Friday 9.4 : “Murph” (For Real) Fundraiser

“Murph” is a workout that is commonly done on Memorial Day (or Weekend) almost universally around the world in the functional fitness community. This past year because of the pandemic we had to modify our Memorial Day “Murph” for outside and social distancing which meant no pull-ups. It was but also wasn’t “Murph”.

Now that we are able to be inside we are going to do this for real, and raise money for a good cause while we do it. Obviously we have to keep our COVID guidelines in place which means it will still be a little different than other years, but it will finally be a chance for a 2020 attempt at the real “Murph”.

How It’s Going to Work
Saturday, September 26, there will be no regular classes. We will start 1 hour time slots starting at 7am and running on the hour for as many heats as we need to accommodate who wants to do it. We will have to cap each heat at 10-12 to keep distancing guidelines so everyone feels comfortable doing the workout.

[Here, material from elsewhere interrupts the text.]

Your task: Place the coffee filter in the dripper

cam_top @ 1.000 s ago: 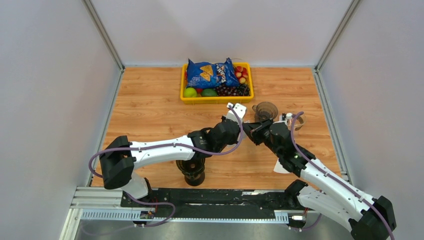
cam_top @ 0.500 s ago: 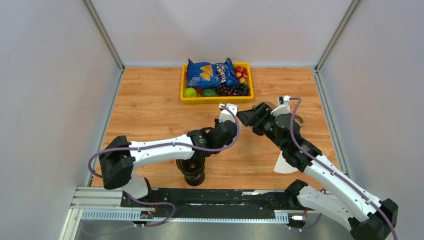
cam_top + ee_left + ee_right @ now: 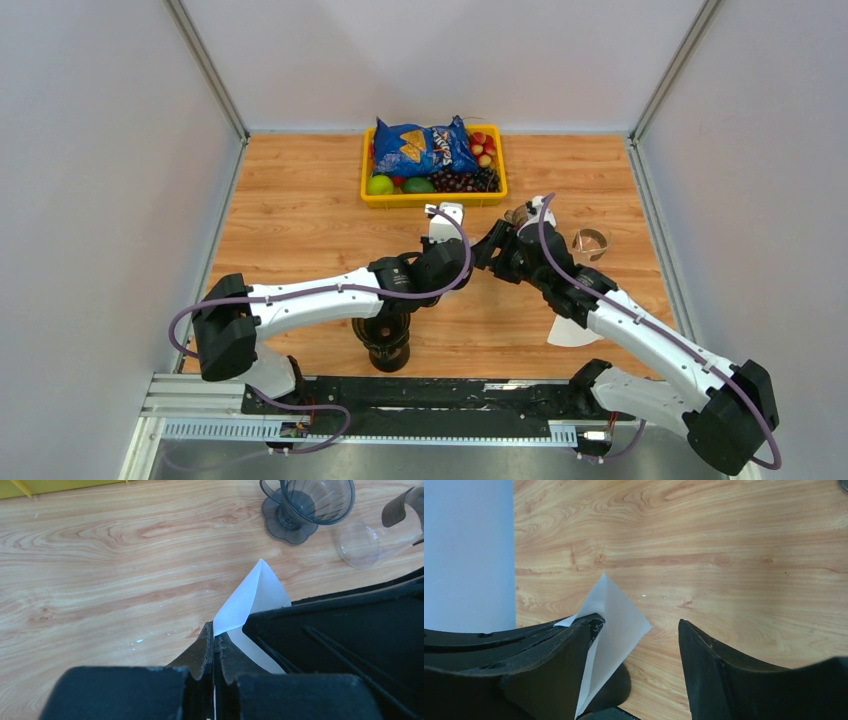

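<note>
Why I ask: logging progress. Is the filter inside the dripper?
No, the dripper stands empty; the left gripper pinches the filter.

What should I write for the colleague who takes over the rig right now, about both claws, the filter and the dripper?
Left claw: shut on the coffee filter, which it holds off the table.
Right claw: open, with one finger on each side of the filter. Whether it touches the filter cannot be told.
Dripper: upright on the table, empty, next to the glass carafe.
Done: the filter is picked up.
Left: carry it to the dripper and seat it inside.
Note: another white paper piece lies on the table by the right arm.
</note>
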`<state>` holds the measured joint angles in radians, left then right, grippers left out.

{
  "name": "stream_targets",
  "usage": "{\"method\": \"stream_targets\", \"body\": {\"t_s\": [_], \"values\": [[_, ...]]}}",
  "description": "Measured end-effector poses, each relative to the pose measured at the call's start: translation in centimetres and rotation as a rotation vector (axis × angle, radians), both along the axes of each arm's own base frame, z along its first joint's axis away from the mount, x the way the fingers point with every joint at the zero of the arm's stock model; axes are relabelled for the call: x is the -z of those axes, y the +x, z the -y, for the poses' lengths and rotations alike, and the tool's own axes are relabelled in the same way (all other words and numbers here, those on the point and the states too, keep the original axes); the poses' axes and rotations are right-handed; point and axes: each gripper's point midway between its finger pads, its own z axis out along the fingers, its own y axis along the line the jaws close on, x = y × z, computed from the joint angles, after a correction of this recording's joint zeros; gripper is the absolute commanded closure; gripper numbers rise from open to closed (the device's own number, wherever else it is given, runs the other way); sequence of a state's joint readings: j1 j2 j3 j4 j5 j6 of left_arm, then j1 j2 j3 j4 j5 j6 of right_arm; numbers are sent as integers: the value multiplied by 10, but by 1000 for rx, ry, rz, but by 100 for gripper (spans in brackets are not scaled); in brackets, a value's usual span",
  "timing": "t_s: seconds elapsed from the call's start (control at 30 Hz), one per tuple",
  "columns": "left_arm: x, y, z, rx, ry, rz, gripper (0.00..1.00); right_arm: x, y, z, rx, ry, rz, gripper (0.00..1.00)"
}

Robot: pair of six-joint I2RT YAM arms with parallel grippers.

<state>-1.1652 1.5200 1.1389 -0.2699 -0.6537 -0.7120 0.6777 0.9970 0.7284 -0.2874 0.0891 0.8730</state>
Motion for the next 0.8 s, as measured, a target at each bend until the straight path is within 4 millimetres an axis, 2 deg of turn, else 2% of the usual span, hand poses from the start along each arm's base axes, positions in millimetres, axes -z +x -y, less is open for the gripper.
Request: {"method": "stream_targets", "body": {"t_s": [0.2, 0.47, 0.8], "values": [[-1, 2, -3, -27, -6, 4, 100, 4, -3, -1, -14, -7, -16, 33], [-4, 5, -6, -63, -9, 7, 100, -5, -7, -1, -26, 18, 1, 38], [-4, 6, -6, -86, -22, 6, 100, 20, -17, -18, -84, -33, -61, 45]]}}
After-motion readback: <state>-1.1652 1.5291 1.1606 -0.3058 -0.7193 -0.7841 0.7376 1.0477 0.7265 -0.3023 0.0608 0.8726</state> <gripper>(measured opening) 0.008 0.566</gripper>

A $10 donation will be required to signup, you can also donate and not do the workout, and all proceeds will be going to the NAACP of Boston. Social justice is something we all should feel strongly about, regardless of your views on how things around the country are being handled regarding it, and helping organizations like the NAACP monetarily are a great way to help the fight in a peaceful, progressive way.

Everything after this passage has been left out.